Hand back every line from the beginning of the data below through the line containing "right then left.", word for word and free of pictures.

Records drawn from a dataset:
Content starts

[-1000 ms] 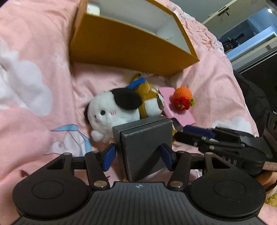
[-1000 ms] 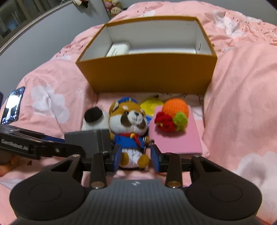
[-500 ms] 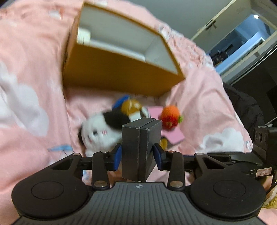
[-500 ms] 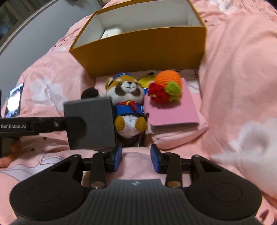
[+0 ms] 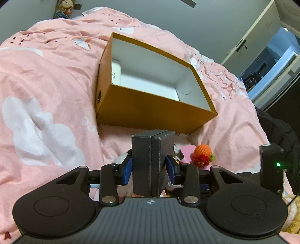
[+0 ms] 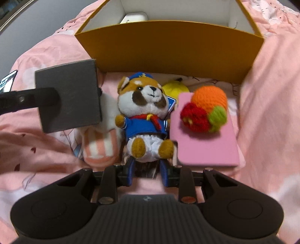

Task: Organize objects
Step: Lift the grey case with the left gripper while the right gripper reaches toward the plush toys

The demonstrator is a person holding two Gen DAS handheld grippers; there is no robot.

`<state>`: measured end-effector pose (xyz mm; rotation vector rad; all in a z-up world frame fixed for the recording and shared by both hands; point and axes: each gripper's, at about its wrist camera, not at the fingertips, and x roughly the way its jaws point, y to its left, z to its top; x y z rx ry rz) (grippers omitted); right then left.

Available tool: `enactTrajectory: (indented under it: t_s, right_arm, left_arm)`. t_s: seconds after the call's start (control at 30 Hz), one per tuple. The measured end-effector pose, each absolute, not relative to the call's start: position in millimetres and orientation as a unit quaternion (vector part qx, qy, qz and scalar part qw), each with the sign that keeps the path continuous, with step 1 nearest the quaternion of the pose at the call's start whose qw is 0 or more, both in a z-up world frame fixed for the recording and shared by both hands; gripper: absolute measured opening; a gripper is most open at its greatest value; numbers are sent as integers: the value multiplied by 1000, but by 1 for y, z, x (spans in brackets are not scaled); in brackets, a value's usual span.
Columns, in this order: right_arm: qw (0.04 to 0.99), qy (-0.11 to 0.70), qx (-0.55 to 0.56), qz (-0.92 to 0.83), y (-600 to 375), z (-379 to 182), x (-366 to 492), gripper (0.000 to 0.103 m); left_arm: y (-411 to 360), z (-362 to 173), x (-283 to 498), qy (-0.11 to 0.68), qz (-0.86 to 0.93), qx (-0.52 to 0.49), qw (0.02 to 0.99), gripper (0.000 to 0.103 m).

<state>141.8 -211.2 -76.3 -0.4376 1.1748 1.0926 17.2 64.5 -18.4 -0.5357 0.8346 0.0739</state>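
Observation:
My left gripper (image 5: pixel 149 168) is shut on a dark grey box (image 5: pixel 151 161) and holds it up above the bed, in front of the open orange cardboard box (image 5: pixel 150 110). The grey box also shows at the left of the right wrist view (image 6: pixel 69 95). My right gripper (image 6: pixel 147 169) is open just in front of the feet of a fox plush in a blue sailor suit (image 6: pixel 146 116). A crocheted orange ball (image 6: pixel 206 108) lies on a pink case (image 6: pixel 206 146) to the right of the plush.
A white plush with pink stripes (image 6: pixel 101 144) lies left of the fox plush, a yellow toy (image 6: pixel 175 89) behind it. A white item (image 6: pixel 134 17) lies in the orange box. Pink bedding (image 5: pixel 46 90) rises on both sides. A doorway (image 5: pixel 271 62) is far right.
My left gripper has closed on the grey box and lifted it toward the orange box. My right gripper drew back from the fox plush, then came close to its feet again, still open.

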Motion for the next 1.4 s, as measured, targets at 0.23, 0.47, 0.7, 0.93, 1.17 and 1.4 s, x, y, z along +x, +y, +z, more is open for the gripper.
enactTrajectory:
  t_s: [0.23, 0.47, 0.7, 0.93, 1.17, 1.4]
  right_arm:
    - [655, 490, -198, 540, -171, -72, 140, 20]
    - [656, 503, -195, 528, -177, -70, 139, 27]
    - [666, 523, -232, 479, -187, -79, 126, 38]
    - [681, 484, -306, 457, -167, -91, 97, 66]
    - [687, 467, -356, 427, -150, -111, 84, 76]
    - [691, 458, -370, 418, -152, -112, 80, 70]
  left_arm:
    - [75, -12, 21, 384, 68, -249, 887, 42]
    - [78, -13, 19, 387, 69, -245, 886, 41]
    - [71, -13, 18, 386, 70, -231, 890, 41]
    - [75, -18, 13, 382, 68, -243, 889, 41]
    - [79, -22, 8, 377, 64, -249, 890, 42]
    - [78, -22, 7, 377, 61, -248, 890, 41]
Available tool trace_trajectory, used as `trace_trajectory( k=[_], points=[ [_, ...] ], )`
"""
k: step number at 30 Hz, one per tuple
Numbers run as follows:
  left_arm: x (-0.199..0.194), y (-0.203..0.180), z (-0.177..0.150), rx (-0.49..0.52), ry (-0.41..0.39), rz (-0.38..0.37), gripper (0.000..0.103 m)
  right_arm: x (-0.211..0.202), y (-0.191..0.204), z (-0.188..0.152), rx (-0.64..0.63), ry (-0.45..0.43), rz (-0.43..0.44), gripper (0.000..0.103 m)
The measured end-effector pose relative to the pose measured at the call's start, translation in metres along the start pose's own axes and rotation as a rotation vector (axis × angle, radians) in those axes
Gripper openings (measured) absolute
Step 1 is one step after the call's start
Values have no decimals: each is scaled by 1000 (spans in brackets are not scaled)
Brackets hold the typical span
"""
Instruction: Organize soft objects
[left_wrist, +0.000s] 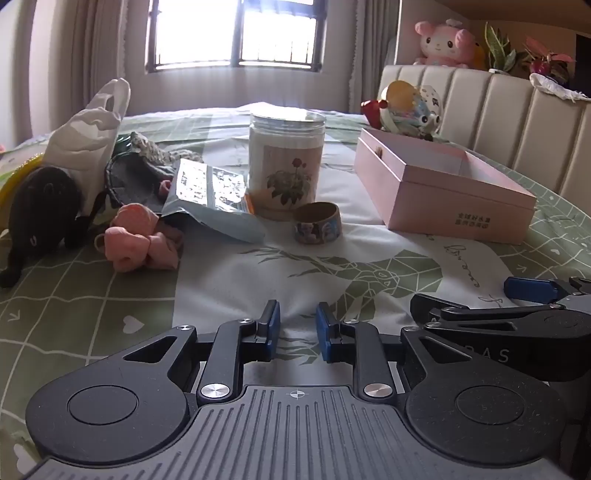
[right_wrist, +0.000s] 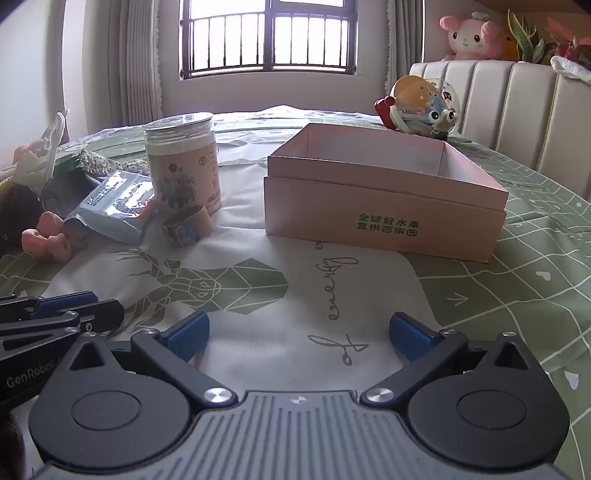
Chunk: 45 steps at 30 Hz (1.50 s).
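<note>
A pink open box (left_wrist: 443, 188) stands on the green patterned bedspread (left_wrist: 92, 295); it is straight ahead in the right wrist view (right_wrist: 384, 206). Soft things lie at the left: rolled pink socks (left_wrist: 136, 236), a black plush (left_wrist: 37, 206), a grey knitted piece (left_wrist: 147, 158) and a white plastic bag (left_wrist: 88, 133). The socks also show in the right wrist view (right_wrist: 46, 238). My left gripper (left_wrist: 298, 334) is empty with its jaws a narrow gap apart, low over the bedspread. My right gripper (right_wrist: 298, 332) is wide open and empty, beside the left one.
A clear jar with a flower label (left_wrist: 286, 162), a tape roll (left_wrist: 317, 223) and a blue foil packet (left_wrist: 210, 199) sit mid-bed. A round toy (left_wrist: 410, 105) lies behind the box. A padded headboard (left_wrist: 498, 122) with a pink plush (left_wrist: 443, 44) runs along the right.
</note>
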<state>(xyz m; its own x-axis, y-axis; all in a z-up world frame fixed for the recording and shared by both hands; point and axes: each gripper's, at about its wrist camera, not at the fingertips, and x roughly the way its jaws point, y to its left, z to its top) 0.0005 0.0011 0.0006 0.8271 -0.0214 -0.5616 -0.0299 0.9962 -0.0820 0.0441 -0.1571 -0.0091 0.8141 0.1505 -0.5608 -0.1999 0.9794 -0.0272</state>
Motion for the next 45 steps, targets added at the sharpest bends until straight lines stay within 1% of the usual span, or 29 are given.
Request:
trace_trajectory(
  k=[6,45],
  points=[
    [1,2,2,2,-3,2,25,0,-2,-1,28,-6,18,103],
    [-1,2,0,8,-8,6,24,-1,-1,-2,21,-11,16,103]
  ],
)
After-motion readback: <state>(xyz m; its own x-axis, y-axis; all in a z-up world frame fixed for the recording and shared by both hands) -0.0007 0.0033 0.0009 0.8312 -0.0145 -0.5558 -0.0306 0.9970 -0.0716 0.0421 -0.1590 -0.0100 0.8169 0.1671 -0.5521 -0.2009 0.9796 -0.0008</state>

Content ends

• _Exercise response_
[-1000 ms] 
[-1000 ms] 
[-500 ms] 
[-500 ms] 
[+0 ms] 
[+0 ms] 

Task: Organize objects
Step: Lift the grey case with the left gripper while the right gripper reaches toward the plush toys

The demonstrator is a person holding two Gen DAS handheld grippers; there is no robot.

`<state>`: measured end-effector pose (xyz mm; rotation vector rad; all in a z-up world frame fixed for the recording and shared by both hands; point and axes: each gripper's, at about its wrist camera, not at the fingertips, and x roughly the way its jaws point, y to its left, z to its top; x y z rx ry rz) (grippers omitted); right then left.

The exercise concludes with that.